Sfrattati: un tetto solo se divisi Ma i coniugi dicono "no"
Il licenziamento tre anni fa, l’impossibilità di trovare un’occupazione, l’indennità che tarda, il reddito familiare che crolla, lo sfratto per morosità, la lotta per ritrovare il lavoro e la casa.
Cioè due diritti fondamentali.
La storia di Giuseppina e Luigi, moglie e marito, che prima di precipitare nel dramma sociale vivevano in un appartamento a Martignano, è una pagina di storia di quest’epoca che sulla scia o a volte col pretesto della crisi economica lascia troppe vite a fare i conti con le criticità del sistema. In questo caso anche con le debolezze dell’impianto del welfare locale.
La primavera scorsa i coniugi si sono visti costretti addirittura a vivere nella loro automobile per un paio di mesi, a San Rocco di Villazzano, insieme con i due gatti e il cane di famiglia.
Entrambi sulla cinquantina, lui disoccupato dal 2016, lei invalida e lavoratrice part-time, si stanno battendo per ritrovare una situazione stabile, una vita normale. Nel frattempo hanno trovato ospitalità a Ravina, a Casa Paola, tutti insieme, grazie all’associazione «Amici dei senza tetto».
Tirano avanti grazie al reddito di cittadinanza di Luigi e al salario di Giuseppina, che da un paio d’anni lavora quattro ore al giorno per una cooperativa che fa bottoni per strumenti musicali. Ma mettere insieme un migliaio di euro al mese non basta per trovare una casa in affitto a Trento, anche perché senza «credenziali» più solide difficilmente i proprietari concedono gli apaprtamenti in locazione. Ma contare su un introito minimo del genere significa anche non rientrare nella fascia di persone in povertà cui spettano una serie di strumenti di sostegno pubblico. Inoltre, l’essere una famiglia senza figli aggiunge ulteriori penalizzazioni che fanno scivolare Luigi e Giuseppina verso il basso nelle graduatorie per alloggi sociali. La coperta del welfare è corta. E per chi si trova in questa sorta di terra di nessuno dal punto di vista del reddito, è particolarmente complicato trovare sostegno istituzionale per sbarcare il lunario.

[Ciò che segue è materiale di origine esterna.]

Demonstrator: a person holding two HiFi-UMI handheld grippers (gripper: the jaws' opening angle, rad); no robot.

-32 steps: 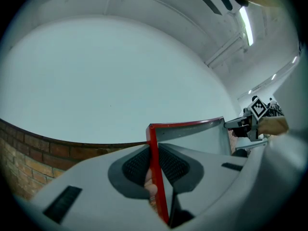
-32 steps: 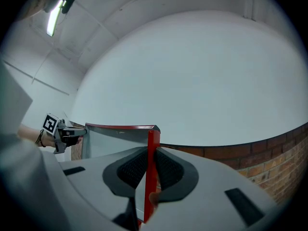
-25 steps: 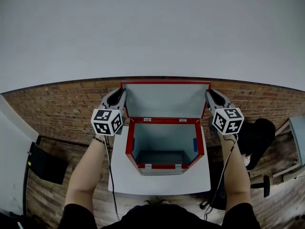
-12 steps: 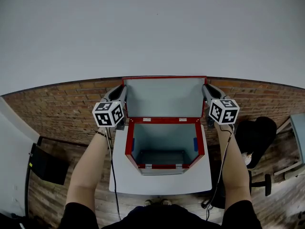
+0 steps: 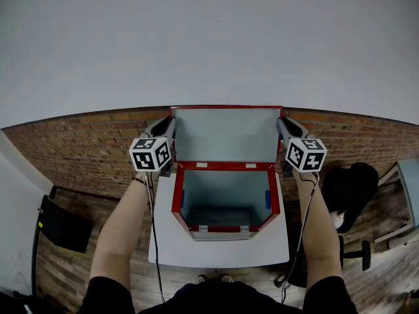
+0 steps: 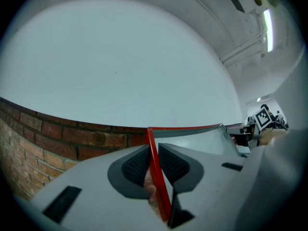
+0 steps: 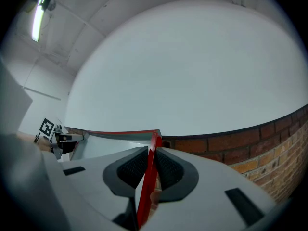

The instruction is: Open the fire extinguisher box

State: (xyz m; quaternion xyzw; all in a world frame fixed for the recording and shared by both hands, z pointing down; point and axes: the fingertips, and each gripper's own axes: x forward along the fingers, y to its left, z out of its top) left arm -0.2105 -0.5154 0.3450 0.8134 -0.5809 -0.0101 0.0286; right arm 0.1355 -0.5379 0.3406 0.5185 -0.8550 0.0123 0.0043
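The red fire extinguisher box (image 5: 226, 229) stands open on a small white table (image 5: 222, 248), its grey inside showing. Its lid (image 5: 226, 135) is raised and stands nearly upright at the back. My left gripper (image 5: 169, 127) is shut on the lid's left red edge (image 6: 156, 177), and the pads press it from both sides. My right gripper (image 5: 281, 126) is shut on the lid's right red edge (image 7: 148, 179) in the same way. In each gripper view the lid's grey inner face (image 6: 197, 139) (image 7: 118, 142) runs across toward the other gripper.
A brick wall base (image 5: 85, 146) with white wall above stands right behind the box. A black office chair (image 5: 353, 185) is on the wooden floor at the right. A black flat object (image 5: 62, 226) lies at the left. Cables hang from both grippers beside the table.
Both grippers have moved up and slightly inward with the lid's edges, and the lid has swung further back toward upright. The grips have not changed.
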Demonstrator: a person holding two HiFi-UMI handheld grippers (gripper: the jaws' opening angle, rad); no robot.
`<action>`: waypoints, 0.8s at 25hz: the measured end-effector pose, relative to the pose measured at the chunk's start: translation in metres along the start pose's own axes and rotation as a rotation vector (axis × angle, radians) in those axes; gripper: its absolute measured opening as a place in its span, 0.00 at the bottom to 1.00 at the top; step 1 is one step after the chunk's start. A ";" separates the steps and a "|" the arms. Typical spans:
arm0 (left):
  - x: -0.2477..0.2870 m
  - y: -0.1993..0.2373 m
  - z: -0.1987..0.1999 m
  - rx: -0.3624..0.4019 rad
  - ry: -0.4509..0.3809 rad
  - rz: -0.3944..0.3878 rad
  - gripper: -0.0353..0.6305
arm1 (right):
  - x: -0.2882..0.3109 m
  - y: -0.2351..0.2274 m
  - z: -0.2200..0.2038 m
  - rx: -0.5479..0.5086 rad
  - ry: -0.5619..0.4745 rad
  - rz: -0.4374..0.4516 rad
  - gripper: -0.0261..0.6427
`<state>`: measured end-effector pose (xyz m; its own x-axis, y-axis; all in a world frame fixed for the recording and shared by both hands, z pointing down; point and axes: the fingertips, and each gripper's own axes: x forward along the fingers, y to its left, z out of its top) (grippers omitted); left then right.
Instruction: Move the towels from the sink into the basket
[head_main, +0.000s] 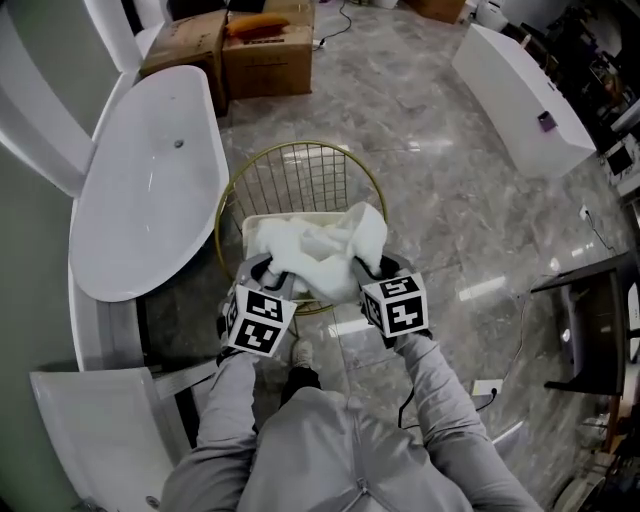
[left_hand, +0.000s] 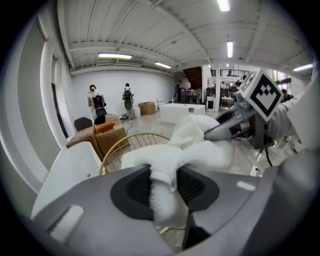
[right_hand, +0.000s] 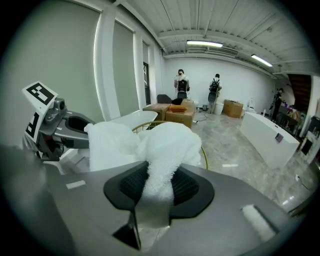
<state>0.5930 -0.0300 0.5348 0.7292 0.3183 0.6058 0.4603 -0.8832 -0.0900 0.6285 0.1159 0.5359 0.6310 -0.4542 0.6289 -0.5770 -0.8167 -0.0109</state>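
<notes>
Holding white towel over wire basket, left claw and right claw both clamped on it.

Person, from above:
- top: light grey, long-sleeved, with a seam or zip down the front
- left sleeve and right sleeve: same grey, creased
- trouser leg: dark
- shoe: pale

Hand-held rig:
- left gripper: smooth grey moulded shell with a small pale rectangular patch
- pads: black, ribbed, set in rounded black recesses
- left cube: white faces with black square markers
- right gripper: same grey build, same black ribbed recesses
- right cube: white faces with black square markers
- cable: thin, black, beneath the right gripper
</notes>
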 end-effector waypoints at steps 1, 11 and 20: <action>0.009 0.010 -0.003 0.000 0.016 -0.009 0.32 | 0.015 0.000 0.002 0.000 0.015 0.001 0.22; 0.096 0.055 -0.062 -0.033 0.191 -0.122 0.32 | 0.121 0.002 -0.032 -0.025 0.239 -0.005 0.22; 0.147 0.059 -0.104 -0.031 0.319 -0.170 0.32 | 0.175 -0.002 -0.075 0.014 0.369 0.023 0.22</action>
<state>0.6746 -0.0712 0.7010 0.4469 0.3423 0.8265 0.5421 -0.8386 0.0542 0.7010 0.0643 0.7048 0.3875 -0.3154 0.8662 -0.5798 -0.8139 -0.0370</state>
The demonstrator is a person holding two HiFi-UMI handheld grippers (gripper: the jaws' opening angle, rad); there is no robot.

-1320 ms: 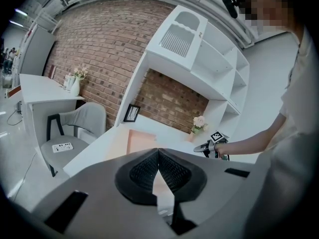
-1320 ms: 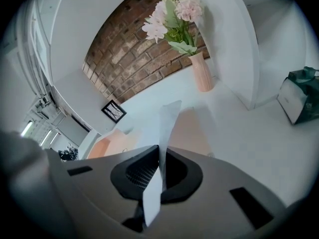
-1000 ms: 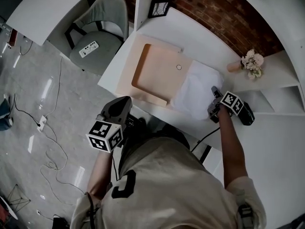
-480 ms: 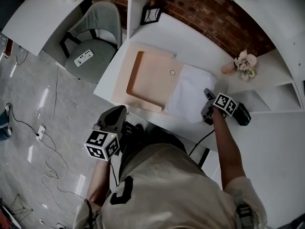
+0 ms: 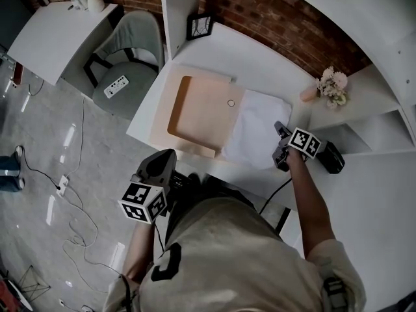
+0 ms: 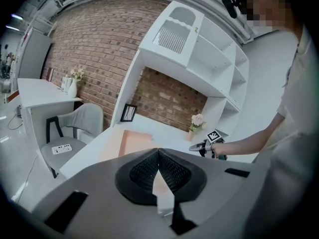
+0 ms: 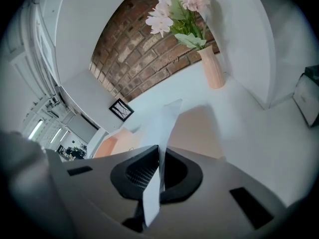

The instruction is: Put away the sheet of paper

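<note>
Paper [image 5: 257,127], white and bowed, is pinched in right claw [image 7: 159,152]; left claw [image 6: 158,152] clenched, empty.

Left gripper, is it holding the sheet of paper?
No, the left gripper is shut on nothing; the right gripper pinches the sheet of paper.

No legible words, brands or numbers anywhere. Black-and-white square marker patterns only, on cube [image 5: 144,201] of left gripper [image 5: 168,156] and on cube [image 5: 304,142] of right gripper [image 5: 278,129]. Dark letter-like mark [image 5: 169,257] on shirt [image 5: 247,252], possibly a J; unsure.
</note>
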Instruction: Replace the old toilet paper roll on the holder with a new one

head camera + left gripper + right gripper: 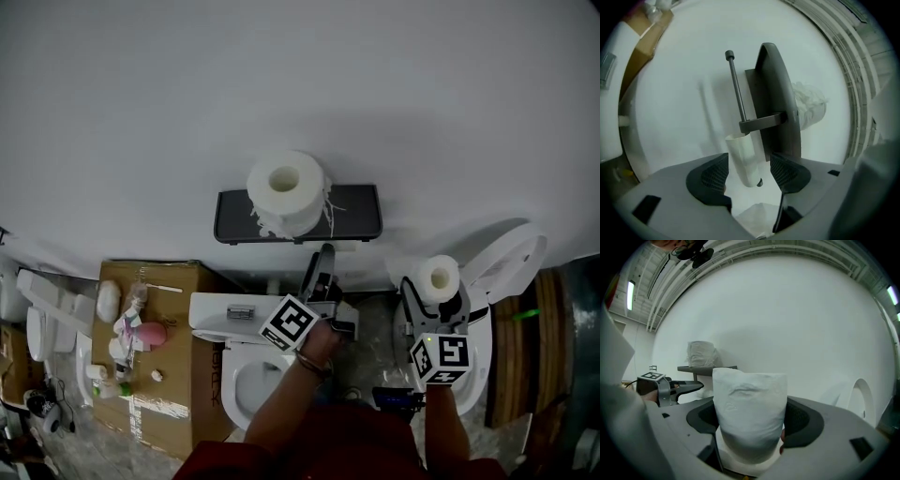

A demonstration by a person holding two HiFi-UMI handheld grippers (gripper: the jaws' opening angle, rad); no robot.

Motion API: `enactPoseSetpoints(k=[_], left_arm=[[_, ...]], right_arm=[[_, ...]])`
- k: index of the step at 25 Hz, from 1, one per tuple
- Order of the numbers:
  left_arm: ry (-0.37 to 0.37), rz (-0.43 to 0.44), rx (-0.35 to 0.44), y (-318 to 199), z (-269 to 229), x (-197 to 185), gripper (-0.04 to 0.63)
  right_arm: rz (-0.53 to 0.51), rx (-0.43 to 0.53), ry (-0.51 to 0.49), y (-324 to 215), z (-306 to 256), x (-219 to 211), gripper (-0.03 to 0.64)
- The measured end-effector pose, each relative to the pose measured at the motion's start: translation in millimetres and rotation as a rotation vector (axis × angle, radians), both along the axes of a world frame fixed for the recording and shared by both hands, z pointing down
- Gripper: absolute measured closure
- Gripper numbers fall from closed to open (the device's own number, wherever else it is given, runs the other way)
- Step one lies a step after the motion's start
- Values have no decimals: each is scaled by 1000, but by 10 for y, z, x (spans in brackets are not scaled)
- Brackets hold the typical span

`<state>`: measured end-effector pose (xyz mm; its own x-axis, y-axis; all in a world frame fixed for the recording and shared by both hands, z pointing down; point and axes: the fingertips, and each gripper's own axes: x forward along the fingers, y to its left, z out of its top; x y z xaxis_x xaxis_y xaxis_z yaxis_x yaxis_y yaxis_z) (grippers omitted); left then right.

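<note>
The dark wall holder (356, 214) carries a full toilet roll (285, 192) on its top shelf. In the left gripper view the holder's thin rod (736, 89) runs along under the shelf plate (776, 103). A bare white tube (743, 157) sits on the rod's near end. My left gripper (747, 171) is open, one jaw on each side of that tube with gaps, just below the holder (325, 253). To the right, my right gripper (436, 286) is shut on a fresh white roll (750, 404), held upright and clear of the wall.
A toilet (253, 380) with its cistern (234, 309) stands below the holder. Left of it is a cardboard box (173, 394) with small items on top. A white raised lid (511, 258) is at the right, close to my right gripper.
</note>
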<state>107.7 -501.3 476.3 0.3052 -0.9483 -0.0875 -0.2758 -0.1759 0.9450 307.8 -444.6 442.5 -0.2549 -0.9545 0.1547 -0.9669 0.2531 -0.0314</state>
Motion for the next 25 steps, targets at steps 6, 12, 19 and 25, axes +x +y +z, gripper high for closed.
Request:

Non bastasse, nei giorni scorsi è arrivata dai servizi sociali una notizia che ha raggelato i coniugi: data l’emergenza invernale, con la necessità di reperire nuove strutture per ospitare le persone senza fissa dimora, non sarà possibile assicurare alla famiglia la possibilità di restare unita sotto lo stesso tetto. Il dispositivo prevede, infatti, che gli uomini e le donne vengano alloggiati in contesti abitativi separati. Quindi, secondo l’annuncio degli assistenti sociali, marito e moglie dovrebbero vivere ognuno per conto proprio, se vogliono usufruire dell’accoglienza invernale. Una soluzione simile, peraltro, era stata prospettata dal Comune anche nella primavera scorsa ma chiaramente era stata scartata dalla famiglia, che in questa situazione dolorosa intende tenersi stretta, almeno, l’unità.
Già mesi fa lo stesso Comune aveva annunciato l’impegno a trovare una situazione «non solo transitoria» per Giuseppina, Luigi e tutte le persone nelle stesse condizioni. Ma evidentemente quel risultato non è arrivato e i coniugi hanno trovato per ora una soluzione non definitiva e una rete sociale che sotto varie forme cerca di dare una mano almeno per mitigare i vari disagi che la coppia giocoforza deve affrontare in attesa di poter finalmente ripartire da una nuova stabilità.
Il caso è stato preso a cuore dal consigliere comunale Jacopo Zannini (L’altra Trento a sinistra) che lancia un duplice appello: per trovare un appartamento in affitto e affinché le istituzioni si prendano carico anche di chi si trova in questa fascia sociale che resta ai margini dei principali dispositivi di supporto.